A multicentre clinical trial showed that TNF and its receptors (TNFR1 and TNFR2) were associated with increased mortality among advanced HF patients [34]. The present in vitro theory is that MSCs can suppress the proliferation of dendritic cells and the activation of T cells and natural killer cells to diminish TNF-α secretion and increase IL-10 secretion [35]. MSCs cause TH1 cells to decrease secretion of IFN-γ, TH2 cells to increase the secretion of IL-4 and NK cells to decrease the secretion of IFN-γ [35]. Our in vitro immunoregulation results are consistent with these findings. Immunoreaction induced by the MI is usually caused by the fibrosis in the infarct area and it eventually leads to adverse remodelling [33]. The in vivo results in this study showed that hUC-MSC sheets can effectively decrease the infarct ratio of a porcine MI model. Masson staining results also demonstrated weaker fibrosis conditions in the hUC-MSC-transplanted groups. These results are in accord with previous research, although different MSC sources were used [13, 14].

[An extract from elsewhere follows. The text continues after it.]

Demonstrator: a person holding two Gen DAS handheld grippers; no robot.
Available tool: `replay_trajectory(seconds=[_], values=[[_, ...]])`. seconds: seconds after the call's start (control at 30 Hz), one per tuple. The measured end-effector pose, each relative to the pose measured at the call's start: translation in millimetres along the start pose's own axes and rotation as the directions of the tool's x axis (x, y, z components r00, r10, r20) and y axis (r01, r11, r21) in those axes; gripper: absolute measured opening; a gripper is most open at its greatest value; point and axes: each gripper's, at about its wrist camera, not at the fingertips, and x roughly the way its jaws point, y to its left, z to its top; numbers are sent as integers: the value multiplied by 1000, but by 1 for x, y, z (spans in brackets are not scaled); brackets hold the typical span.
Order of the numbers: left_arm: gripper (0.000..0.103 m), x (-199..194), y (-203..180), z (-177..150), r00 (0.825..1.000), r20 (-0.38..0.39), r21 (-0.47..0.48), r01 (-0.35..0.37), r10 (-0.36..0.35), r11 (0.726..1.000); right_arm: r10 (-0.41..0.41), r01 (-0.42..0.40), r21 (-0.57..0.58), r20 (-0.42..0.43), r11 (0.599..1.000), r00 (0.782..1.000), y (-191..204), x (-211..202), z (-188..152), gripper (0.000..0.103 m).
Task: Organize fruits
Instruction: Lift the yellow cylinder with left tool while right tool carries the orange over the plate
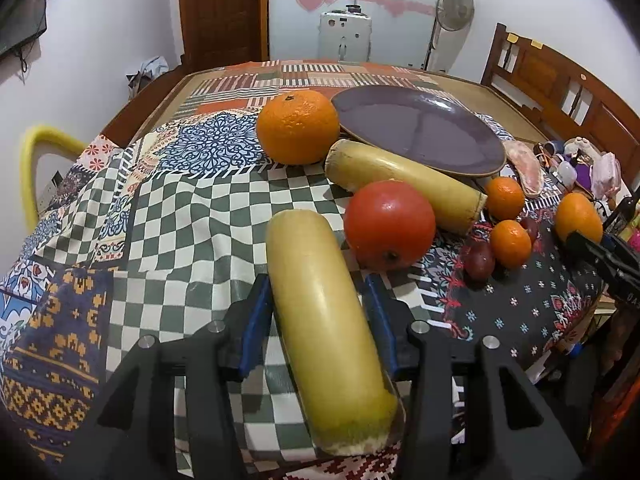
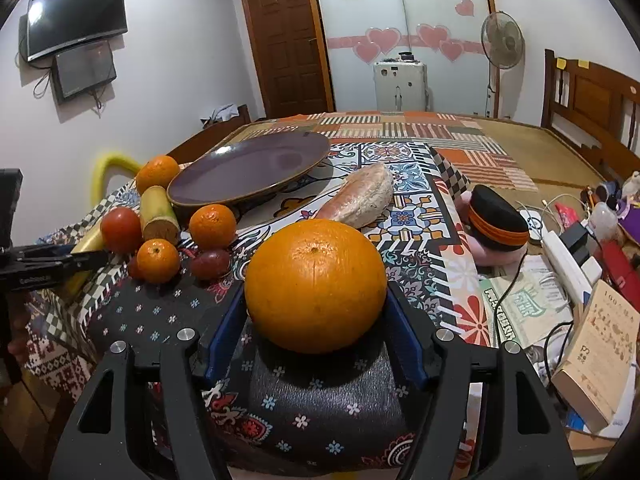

Ischemia and necrotic cardiomyocytes are the direct consequences of MI; hence, angiogenesis induction by MSCs is an effective mechanism of treatment. Angiogenesis involves the coordination of a very large number of factors secreted by MSCs. [36]. MSC sheets can secrete extra VEGF to stimulate angiogenesis [32, 37]. In addition, VEGF-independent mechanisms promote angiogenesis, such as CXCL1, CXCL5, CXCL6, IL8, and HGF [38]. In this study, conditioned medium of hUC-MSC sheets had a strong promoting effect on HUVEC angiogenesis manifested in the form of more junctions and longer tube lengths than the MI group due to cytokines secretion of the hUC-MSCs sheet. The angiogenesis results also provide a reasonable explanation for the decrease in the fibrosis ratio in vivo. In this study, we observed more vessels in the ischemic region of mini-pigs’ LV in hUC-MSCs sheet transplanted group than MI group. In another ongoing study, the same mini-pig MI model was used to evaluate the validity of hUC-MSCs sheet on MI for long term. Available results showed that more positive α-SMA staining could be observed in the ischemic region in the hUC-MSCs sheet transplanted group than MI group 4 weeks after hUC-MSCs sheet transplantation (Additional file 1: Figure S2), which confirmed the hUC-MSCs sheet transplantation has a positive effect on angiogenesis (see Additional file 1). Long-term observation is still ongoing.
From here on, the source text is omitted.